Le sort de ce Régent fut assez singulier: au mois d'avril 1796, on l'envoya en Prusse pour servir de cautionnement à un prêt de cinq millions. Retiré ensuite des mains des banquiers, il orna la garde de l'épée consulaire de Bonaparte.

Mais retournons à la procédure du Tribunal criminel. Le ministre de l'intérieur s'occupa, lui aussi, avec une grande énergie de ce prétendu complot; il dut bientôt s'apercevoir que l'esprit politique y était complétement étranger, car il devenait de plus en plus évident que les acteurs de ce drame nocturne étaient presque tous des malfaiteurs d'antécédents connus, et qu'ils avaient immédiatement cherché à réaliser à leur profit leur part du vol. Le ministre recevait lui-même les citoyens qui avaient des communications à lui faire à ce sujet. Un joaillier du nom de Gervais vint lui apprendre qu'un homme d'allure suspecte lui avait offert de lui vendre une bonne partie de diamants. On comprend avec quel empressement M. Roland pria Gervais de ne pas effaroucher ce mystérieux client; une somme de 15,000 livres, prise sur les fonds secrets, fut remise au joaillier, afin qu'il alléchât par quelques avances le vendeur. Les prévisions se réalisèrent. Moyennant quelques centaines de louis, le voleur apporta pour plus de deux cent mille livres de joyaux. Le marchand se montra de plus en plus satisfait, jusqu'à l'heure où il n'eut plus rien à attendre de ce superbe filou; alors la comédie fut terminée et notre homme mis entre les mains de la justice. Grâce à l'habileté avec laquelle M. Roland avait dirigé cette opération par l'intermédiaire de Gervais, cette seule capture valut au trésor un remboursement qu'on évalua à 500,000 livres. Le jour que l'on vint dissoudre le Tribunal, c'est-à-dire le 29 novembre 1792, il s'occupait encore de juger un voleur du Garde-Meuble. On ne permit pas d'achever l'instruction. Le président fit venir les deux principaux coupables, Chambon et Douligny; et il leur annonça que le Tribunal cessant ses fonctions, il était à craindre pour eux que le sursis qu'ils avaient obtenu ne fût plus d'aucune force.

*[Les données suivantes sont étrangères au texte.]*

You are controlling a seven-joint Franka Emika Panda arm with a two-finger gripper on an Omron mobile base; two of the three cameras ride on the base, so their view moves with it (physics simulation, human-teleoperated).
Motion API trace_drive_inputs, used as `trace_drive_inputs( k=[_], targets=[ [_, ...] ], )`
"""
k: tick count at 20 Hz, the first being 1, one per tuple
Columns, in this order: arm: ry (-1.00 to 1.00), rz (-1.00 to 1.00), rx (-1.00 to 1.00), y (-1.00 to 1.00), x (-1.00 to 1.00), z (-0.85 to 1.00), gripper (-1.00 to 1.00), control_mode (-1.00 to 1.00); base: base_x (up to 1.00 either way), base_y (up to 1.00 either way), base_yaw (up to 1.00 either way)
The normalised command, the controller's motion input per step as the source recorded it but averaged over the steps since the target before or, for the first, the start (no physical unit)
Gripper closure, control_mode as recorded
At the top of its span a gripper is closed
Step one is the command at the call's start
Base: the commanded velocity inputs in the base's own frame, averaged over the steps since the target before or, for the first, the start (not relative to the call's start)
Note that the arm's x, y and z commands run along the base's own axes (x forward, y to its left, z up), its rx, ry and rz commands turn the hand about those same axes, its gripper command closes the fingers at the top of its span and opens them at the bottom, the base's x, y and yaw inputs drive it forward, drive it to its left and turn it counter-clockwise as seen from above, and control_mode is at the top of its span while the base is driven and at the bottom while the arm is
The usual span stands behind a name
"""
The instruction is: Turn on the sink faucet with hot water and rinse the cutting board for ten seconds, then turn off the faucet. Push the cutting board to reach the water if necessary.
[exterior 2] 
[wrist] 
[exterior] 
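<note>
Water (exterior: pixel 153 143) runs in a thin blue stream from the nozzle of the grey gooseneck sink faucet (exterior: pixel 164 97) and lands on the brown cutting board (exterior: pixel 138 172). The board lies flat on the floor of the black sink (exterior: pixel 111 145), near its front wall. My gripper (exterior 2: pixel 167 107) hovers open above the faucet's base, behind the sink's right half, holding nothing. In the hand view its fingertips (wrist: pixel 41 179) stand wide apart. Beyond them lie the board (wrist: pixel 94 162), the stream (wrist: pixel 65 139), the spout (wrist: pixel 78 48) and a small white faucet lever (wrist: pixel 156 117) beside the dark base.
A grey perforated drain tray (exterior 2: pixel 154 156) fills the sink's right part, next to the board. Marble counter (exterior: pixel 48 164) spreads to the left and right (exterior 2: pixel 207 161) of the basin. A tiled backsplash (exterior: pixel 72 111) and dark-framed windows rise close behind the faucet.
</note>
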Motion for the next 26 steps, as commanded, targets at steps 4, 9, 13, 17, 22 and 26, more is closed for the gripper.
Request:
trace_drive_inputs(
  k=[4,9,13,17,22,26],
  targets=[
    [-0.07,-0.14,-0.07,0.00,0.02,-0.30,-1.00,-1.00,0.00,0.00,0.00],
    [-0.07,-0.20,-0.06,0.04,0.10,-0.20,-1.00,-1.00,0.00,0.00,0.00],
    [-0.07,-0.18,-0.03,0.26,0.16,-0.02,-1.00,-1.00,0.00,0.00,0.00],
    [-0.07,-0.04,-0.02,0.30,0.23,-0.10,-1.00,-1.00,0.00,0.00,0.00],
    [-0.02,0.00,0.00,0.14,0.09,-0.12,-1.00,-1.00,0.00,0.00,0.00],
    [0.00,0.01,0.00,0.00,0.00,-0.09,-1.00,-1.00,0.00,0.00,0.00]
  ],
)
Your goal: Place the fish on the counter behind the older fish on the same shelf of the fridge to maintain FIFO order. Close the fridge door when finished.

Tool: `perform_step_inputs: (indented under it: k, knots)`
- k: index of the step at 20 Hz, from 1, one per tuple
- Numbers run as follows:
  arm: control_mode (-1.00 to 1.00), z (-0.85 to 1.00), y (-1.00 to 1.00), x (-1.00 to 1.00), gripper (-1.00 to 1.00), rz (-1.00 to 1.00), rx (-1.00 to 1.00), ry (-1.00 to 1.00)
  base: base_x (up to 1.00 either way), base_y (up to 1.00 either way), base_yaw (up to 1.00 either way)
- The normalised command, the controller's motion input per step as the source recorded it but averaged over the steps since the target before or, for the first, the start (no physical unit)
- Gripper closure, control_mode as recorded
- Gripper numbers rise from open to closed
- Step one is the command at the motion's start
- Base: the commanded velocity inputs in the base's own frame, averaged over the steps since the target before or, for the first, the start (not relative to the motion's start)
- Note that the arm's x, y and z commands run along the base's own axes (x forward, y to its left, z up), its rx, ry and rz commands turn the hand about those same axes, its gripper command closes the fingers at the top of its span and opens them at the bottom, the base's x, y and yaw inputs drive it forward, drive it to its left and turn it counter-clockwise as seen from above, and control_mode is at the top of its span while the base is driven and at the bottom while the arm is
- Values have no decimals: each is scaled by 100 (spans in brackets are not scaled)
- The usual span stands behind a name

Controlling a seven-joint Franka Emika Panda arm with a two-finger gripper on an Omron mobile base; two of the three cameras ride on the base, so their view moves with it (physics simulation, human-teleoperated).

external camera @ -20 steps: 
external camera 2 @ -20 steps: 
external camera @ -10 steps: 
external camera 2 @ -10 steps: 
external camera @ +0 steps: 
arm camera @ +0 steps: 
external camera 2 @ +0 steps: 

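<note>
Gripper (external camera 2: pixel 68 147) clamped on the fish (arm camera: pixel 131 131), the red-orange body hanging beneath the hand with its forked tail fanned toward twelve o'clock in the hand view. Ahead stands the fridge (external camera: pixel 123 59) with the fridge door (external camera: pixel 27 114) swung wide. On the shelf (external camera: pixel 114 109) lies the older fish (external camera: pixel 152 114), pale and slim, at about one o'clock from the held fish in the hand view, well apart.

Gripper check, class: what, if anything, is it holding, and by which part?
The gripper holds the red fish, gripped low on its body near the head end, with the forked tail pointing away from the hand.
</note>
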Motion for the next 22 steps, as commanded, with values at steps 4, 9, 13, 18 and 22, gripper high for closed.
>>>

Il leur conseilla de se pouvoir en cassation ou de s'adresser à la Convention nationale. Singulière preuve de la vérité de cet axiome: Qui a terme ne doit rien! Joseph Douligny et Jean-Jacques Chambon, traduits devant de nouveaux juges, en furent quittes pour quelques années de fers. Encore a-t-on prétendu que dans un des mouvements de la révolution, ces misérables trouvèrent le moyen de s'échapper des prisons.

Quelques jours avant la dissolution du Tribunal du 17 août, Thomas Payne, comparant Louis XVI à Chambon et à Douligny, s'était exprimé de la sorte au sein de la Convention:—«Il s'est formé entre les brigands couronnés de l'Europe une conspiration qui menace non-seulement la liberté française, mais encore celle de toutes les nations: tout porte à croire que Louis XVI fait partie de cette conspiration; vous avez cet homme en votre pouvoir, et c'est jusqu'à présent le seul de sa bande dont on se soit assuré. Je considère Louis XVI sous le même point de vue que les deux premiers voleurs arrêtés dans l'affaire du Garde-Meuble: leur procès vous a fait découvrir la troupe à laquelle ils appartenaient.»—Quelle impudence et quelle folie!